=== Task requirements ===
Reproduce precisely the lines of the listing below, starting with the line that contains "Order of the" and stopping after the line that contains "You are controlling"; include nothing else.

=== Given information ===
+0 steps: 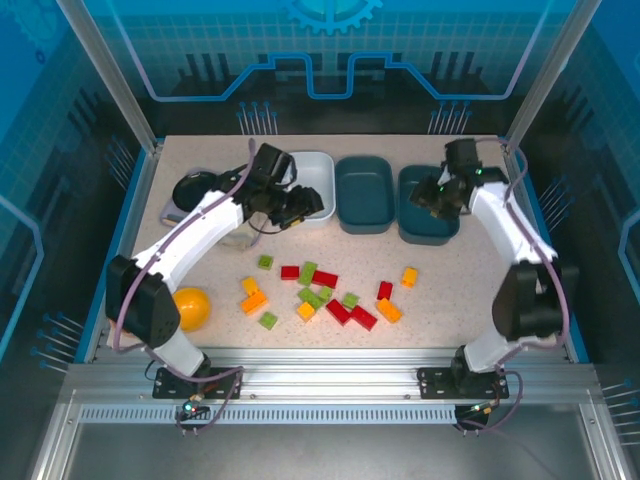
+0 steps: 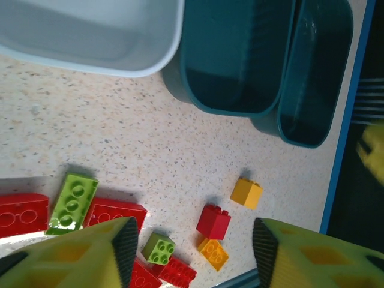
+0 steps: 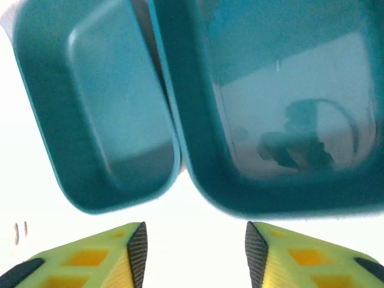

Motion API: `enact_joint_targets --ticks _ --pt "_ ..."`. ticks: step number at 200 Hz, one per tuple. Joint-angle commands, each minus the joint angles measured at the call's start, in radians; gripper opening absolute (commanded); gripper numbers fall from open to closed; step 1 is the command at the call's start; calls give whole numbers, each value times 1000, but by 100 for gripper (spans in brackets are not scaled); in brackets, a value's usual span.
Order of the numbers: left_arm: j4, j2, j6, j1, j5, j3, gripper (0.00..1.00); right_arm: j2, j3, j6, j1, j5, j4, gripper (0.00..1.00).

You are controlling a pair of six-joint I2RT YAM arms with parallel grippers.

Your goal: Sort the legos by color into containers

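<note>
The legos lie loose mid-table: red (image 1: 325, 279), lime green (image 1: 308, 272) and orange (image 1: 253, 301) bricks among several. At the back stand the white container (image 1: 318, 165) and two dark teal containers (image 1: 365, 195) (image 1: 432, 232). My left gripper (image 1: 298, 208) hovers open at the white container's front edge, nothing between its fingers. In the left wrist view, the left gripper (image 2: 195, 246) stands well above a red brick (image 2: 213, 222) and an orange one (image 2: 246, 192). My right gripper (image 1: 432, 195) hangs open over the right teal container. The right gripper (image 3: 195, 249) is empty, with both teal containers (image 3: 102, 108) (image 3: 282, 120) bare inside.
A round orange bowl (image 1: 190, 308) sits at the near left by the left arm's base. A black bowl (image 1: 195, 188) stands at the back left, beside the white container. Blue frame rails edge the table; the right rail (image 2: 342, 138) runs close to the teal containers.
</note>
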Motion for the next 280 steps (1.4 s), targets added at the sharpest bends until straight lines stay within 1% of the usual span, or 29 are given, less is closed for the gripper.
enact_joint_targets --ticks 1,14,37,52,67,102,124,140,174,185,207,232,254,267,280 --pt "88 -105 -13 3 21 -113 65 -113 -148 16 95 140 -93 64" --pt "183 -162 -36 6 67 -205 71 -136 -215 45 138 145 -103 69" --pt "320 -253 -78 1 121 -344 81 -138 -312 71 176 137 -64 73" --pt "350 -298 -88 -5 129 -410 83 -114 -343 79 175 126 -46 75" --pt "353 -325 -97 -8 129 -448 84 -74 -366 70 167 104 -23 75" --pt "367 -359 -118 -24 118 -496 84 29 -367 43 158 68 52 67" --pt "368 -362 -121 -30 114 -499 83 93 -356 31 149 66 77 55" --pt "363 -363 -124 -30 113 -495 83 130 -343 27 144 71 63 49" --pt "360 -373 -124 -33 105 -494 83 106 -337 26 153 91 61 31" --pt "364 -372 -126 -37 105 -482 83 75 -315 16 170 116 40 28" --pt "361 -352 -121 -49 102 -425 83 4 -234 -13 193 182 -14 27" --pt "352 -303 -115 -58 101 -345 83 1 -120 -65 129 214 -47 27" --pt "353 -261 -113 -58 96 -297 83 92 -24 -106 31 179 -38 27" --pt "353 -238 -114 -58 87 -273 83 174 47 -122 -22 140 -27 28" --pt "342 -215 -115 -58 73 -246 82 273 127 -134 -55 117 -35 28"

=== Solution for this exercise ===
Order of the numbers: left_arm: j4, j2, j6, j1, j5, j3, gripper (0.00..1.00); right_arm: j2, j3, j6, j1, j5, j4, gripper (0.00..1.00).

You are controlling a pair of six-joint I2RT YAM arms with parallel grippers.

The output is finished, and nothing else is needed.